Australia: More than 2/3 of the Commonwealth seceded from the Crown

In recent years, 39 of the 54 Commonwealth countries have already decided to elect their own head of state.

According to a survey by the polling institute Resolve, a narrow majority of 54 percent of Australians nationwide spoke in favor of a republic at the beginning of the year.

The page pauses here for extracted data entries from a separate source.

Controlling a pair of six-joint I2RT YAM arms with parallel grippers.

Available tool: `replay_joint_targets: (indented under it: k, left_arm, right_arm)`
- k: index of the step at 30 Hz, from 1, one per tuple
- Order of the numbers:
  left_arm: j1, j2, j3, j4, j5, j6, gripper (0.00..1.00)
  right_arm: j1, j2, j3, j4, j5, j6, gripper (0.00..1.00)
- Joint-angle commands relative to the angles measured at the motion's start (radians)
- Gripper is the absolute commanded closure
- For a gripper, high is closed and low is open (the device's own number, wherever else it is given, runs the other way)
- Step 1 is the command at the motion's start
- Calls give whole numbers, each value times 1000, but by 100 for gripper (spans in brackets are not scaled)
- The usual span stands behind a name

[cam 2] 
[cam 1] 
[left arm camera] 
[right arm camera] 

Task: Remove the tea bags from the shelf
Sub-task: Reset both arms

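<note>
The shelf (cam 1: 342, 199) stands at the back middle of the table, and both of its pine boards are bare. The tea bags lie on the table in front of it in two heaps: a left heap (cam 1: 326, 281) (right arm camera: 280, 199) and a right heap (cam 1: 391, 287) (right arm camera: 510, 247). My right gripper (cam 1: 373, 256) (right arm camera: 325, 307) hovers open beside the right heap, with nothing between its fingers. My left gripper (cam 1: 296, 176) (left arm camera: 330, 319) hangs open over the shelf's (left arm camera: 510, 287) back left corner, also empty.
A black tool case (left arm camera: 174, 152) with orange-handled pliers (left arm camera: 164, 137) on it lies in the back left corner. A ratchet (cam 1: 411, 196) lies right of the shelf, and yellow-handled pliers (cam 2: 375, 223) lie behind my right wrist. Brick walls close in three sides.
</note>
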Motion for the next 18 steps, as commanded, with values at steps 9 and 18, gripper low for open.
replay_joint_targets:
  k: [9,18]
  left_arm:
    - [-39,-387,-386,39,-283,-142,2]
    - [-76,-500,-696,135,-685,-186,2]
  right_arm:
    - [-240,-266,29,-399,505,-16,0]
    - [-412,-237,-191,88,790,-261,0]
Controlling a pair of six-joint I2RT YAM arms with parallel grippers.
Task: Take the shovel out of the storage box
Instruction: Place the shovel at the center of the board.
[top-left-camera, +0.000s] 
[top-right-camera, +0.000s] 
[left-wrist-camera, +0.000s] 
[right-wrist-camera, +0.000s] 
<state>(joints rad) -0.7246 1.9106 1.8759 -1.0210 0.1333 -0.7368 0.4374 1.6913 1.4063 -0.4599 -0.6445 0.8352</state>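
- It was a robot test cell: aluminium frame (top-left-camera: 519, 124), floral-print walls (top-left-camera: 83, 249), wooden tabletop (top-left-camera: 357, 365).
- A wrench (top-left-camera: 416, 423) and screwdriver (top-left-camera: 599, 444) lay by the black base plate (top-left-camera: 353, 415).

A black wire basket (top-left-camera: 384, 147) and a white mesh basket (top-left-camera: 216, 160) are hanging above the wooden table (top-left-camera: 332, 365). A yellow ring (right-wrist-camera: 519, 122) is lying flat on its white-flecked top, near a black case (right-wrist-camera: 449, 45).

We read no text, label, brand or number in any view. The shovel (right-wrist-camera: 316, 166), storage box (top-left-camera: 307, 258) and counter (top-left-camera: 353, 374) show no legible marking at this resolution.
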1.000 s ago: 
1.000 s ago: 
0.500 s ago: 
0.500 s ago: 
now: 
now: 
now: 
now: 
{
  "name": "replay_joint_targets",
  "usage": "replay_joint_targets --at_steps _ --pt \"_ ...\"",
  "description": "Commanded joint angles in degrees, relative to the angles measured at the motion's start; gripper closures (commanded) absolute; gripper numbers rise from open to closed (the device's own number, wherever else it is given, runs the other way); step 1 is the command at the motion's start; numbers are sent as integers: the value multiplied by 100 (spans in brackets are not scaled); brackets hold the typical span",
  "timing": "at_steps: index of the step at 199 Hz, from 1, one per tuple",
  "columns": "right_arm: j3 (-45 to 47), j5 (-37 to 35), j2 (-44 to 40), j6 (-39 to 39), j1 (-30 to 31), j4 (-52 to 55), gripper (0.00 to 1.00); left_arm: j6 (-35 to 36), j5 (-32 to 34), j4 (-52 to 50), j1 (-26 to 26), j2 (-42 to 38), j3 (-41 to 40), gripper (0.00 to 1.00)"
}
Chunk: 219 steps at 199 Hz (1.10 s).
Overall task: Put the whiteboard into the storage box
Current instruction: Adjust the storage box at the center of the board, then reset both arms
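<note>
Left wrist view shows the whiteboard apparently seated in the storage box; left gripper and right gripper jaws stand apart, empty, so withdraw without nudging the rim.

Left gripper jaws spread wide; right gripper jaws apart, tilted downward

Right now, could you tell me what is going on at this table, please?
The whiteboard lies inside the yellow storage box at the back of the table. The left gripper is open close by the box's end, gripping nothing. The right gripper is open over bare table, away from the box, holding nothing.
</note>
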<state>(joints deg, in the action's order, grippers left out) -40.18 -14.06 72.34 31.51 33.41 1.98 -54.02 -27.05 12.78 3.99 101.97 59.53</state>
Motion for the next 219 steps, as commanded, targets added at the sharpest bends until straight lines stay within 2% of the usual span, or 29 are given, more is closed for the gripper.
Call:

The fact is, whether you like it or not, the monarchy is a relic of aristocratic hereditary privileges.

With Charles III

the foundation stone is laid for the next 90 years or so, in which a white, German-English, Protestant man is the head of state of Australia and "defender of the faith".

On Charles III.

William V. follows and then George VIII. This raises the question: does that still fit with an Australia that, with the new head of government Albanese, has made reconciliation with the indigenous peoples a priority?

In which, according to last year's census, less than ten percent of the population adheres to the Anglican faith?

In which the government recognizes that this nation did not come into being as late as 1788, but is at least 65,000 years old?

Perhaps, with the change of throne at Buckingham Palace, the time has now come for the country to follow the call of its national anthem "Advance Australia Fair" and enable itself to (progress) into its own future.